__Work item__.
What is needed is a copy of each line in the listing below that contains "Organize".

__Task material__.
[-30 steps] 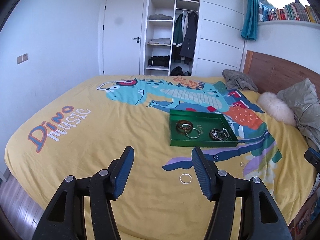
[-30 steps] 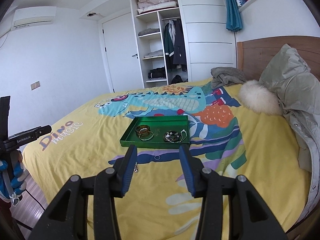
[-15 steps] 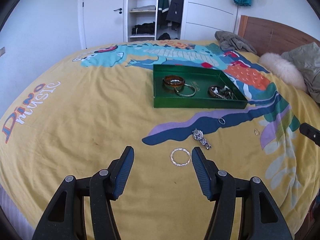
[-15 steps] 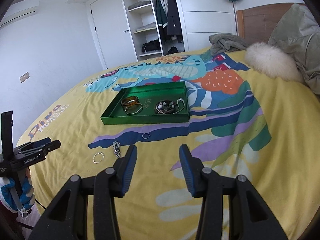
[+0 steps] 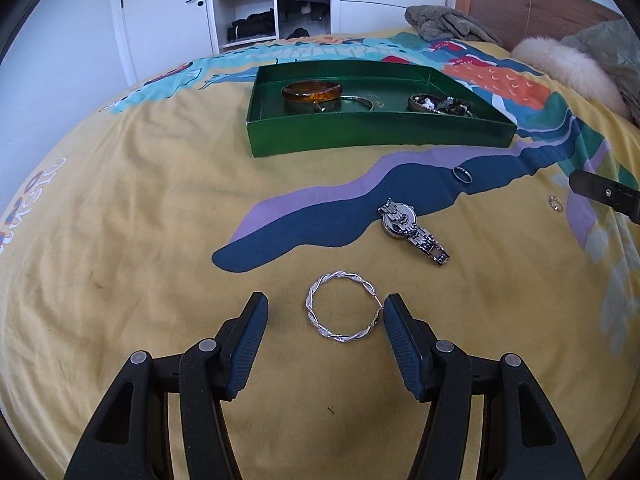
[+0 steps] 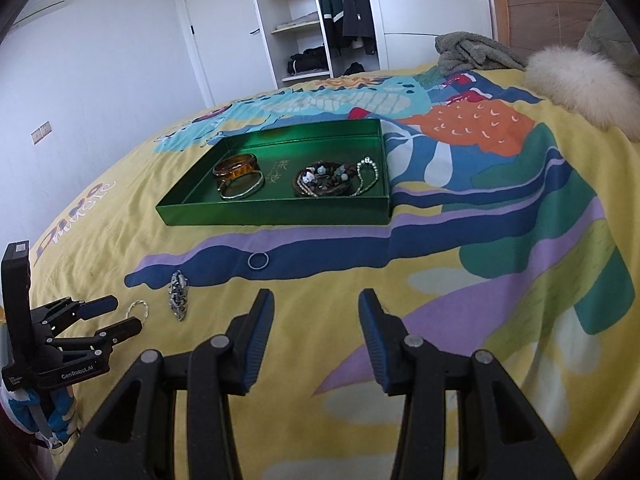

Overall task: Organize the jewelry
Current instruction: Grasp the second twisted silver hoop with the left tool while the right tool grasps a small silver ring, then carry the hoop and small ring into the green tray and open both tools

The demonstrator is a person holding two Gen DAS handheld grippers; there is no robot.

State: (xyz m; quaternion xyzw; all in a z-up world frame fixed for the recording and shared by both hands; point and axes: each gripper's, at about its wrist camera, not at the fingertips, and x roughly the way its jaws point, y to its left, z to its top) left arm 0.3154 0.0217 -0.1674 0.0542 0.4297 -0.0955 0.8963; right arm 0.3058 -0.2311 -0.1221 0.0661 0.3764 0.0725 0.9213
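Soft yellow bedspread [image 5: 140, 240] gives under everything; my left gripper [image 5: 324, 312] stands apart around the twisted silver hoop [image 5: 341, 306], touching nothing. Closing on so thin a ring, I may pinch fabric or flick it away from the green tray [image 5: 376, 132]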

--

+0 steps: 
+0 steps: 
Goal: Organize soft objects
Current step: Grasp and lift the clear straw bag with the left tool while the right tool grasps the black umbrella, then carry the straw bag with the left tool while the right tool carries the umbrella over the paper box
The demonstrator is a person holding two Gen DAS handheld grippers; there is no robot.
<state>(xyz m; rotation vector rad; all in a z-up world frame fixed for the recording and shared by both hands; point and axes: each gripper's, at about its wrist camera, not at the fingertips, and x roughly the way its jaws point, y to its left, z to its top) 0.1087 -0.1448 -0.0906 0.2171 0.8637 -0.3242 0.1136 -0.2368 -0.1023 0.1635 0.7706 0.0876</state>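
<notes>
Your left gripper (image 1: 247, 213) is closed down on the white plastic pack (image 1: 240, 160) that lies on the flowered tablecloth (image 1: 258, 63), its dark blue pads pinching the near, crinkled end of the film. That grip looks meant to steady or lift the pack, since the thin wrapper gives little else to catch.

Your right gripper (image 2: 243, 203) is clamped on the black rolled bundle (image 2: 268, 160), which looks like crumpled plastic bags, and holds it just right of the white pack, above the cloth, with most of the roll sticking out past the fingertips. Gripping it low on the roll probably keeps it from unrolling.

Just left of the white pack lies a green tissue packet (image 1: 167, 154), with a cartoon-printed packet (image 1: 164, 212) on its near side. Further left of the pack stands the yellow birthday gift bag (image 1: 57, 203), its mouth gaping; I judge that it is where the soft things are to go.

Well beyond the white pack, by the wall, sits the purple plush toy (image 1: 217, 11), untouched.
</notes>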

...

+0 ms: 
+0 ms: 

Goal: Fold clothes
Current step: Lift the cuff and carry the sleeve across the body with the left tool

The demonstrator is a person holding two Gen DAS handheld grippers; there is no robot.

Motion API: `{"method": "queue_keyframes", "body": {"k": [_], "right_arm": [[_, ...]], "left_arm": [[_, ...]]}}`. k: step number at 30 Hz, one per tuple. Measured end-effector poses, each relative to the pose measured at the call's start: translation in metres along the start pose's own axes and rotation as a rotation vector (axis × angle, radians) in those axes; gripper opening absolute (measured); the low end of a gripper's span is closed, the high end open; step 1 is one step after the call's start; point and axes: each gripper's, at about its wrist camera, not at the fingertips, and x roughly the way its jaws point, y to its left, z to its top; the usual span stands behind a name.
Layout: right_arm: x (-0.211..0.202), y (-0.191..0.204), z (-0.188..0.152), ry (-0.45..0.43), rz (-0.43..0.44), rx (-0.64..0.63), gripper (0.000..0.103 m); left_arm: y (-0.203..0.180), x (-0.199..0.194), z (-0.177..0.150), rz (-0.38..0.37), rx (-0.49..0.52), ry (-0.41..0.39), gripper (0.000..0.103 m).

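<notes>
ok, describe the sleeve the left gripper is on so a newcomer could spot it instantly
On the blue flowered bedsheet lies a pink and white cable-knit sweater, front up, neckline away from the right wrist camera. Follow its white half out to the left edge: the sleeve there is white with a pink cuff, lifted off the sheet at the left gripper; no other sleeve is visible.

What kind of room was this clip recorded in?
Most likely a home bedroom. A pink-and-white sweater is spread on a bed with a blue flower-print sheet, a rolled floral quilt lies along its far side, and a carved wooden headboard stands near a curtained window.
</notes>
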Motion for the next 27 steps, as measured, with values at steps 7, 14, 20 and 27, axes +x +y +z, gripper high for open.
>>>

__Answer space__.
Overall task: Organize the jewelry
Goal: Organize soft objects

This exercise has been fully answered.